Lawsome

David Haywood has posted a mighty mashuptastic bit of Lawsery on the Richard Worth case which you should all read. Judging by some of his (Laws’, or should that be Lawses?) comments on the wireless this morning, I’d say it’s not too far off the mark.

L

Update: The actual column is somewhat, err, flaccid by comparison.

7 thoughts on “Lawsome

  1. One word for people like Laws: Hatemonger. Him, Garth George, Linsday Perigo, Christine Rankin, Kerre Wooham, Paul Henry, John Tamihere, Willie Jackson, Danny Watson, John Bankes, Karl du Fresne are all reasons why we need hate speech laws in this country. Society will be better off when these people are given the message that inciting hatred towards minorites is wrong.
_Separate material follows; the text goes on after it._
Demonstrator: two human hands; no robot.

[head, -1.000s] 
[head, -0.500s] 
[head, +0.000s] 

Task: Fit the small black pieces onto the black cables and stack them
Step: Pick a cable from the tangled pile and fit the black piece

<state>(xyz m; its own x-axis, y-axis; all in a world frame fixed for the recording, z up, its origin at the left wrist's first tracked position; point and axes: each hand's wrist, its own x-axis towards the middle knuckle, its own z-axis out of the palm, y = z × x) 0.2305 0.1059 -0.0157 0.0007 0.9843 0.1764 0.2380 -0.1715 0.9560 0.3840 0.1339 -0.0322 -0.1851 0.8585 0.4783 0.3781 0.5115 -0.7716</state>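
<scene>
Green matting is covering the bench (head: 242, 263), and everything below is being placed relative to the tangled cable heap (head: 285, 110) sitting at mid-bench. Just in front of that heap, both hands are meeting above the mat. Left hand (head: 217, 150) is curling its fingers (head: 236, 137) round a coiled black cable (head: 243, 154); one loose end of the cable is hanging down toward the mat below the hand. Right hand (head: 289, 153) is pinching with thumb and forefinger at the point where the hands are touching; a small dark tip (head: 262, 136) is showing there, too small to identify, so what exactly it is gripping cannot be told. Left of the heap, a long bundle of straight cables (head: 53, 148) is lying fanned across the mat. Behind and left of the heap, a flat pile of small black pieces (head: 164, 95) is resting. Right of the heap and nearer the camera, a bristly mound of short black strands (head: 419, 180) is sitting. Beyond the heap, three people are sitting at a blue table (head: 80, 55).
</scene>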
  2. The best weapon against a masochist like Laws is ridicule. He can’t stand being laughed at, and as his response gets increasingly desperate, the laughter gets louder.

    His odious fantasies are better dealt with head on out in the open. I don’t think hate speech legislation works.

  3. Matt, millsy

    I think hate speech legislation is necessary and important for the worst and most egregious examples, but similarly that the bombastic emptiness of idiots like those millsy lists is mostly beneath being treated as such. Not always, but mostly.
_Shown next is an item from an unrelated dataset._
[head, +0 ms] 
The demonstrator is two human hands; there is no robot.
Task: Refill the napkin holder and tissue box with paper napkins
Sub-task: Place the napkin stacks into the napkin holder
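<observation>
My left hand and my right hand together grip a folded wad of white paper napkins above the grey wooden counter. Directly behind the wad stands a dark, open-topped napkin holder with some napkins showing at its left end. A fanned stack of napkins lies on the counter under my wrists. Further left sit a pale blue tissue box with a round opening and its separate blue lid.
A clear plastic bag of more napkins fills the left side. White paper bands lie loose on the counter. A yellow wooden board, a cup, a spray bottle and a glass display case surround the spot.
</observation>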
    Save the big guns (and constraining speech is a big gun) for the really bad stuff.

    L

  4. SPC,

    Civil society is pretty good at figuring out, maintaining and enforcing sensible boundaries on matters like this.

    L

  5. How does one define civil society? It’s obvious that the hate speech being proscribed will be different depending on the nation in which the “civil society” operates.

    So is there no problem, because whomever holds the power will exercise it on behalf of their “civil society”.

    So are you saying that you trust our civil society to get it right for us?

    Otherwise it is well known that there is an international divide over what hate speech standard should be the norm, many in the “West” seeing one proposed standard as a restriction on their free speech.

  6. SPC,

    Although I have conflated them somewhat, it makes more sense to treat implementation and interpretation separately. Civil society is quite poor at implementing a policy in the public good without a very clear and immediate reason for doing so; as such, we’re unlikely to see hate speech legislation passed unless a neo-Nazi group starts a campaign of intimidation against non-Aryans, for instance. On the other hand once it decides to implement such measures civil society is pretty good at figuring out their boundaries and interpreting them sensibly. The contemporary case in point for this was the s59 repeal – a huge amount of work and political capital burned to get it passed, but since then it’s been ticking along fine.

    It seems you think I’m implying that nobody need do anything since “civil society” will take care of it, which I’m not. The point I’m trying to make is that democratic societies with a civic tradition like NZ has tend to end up with the sorts of measures they want and lobby for, if they lobby hard enough. It’s an argument to be more involved in the political process as a part of civil society, not for less involvement and the idea of “trusting” the rest of the country (world, etc) to do what you want them to.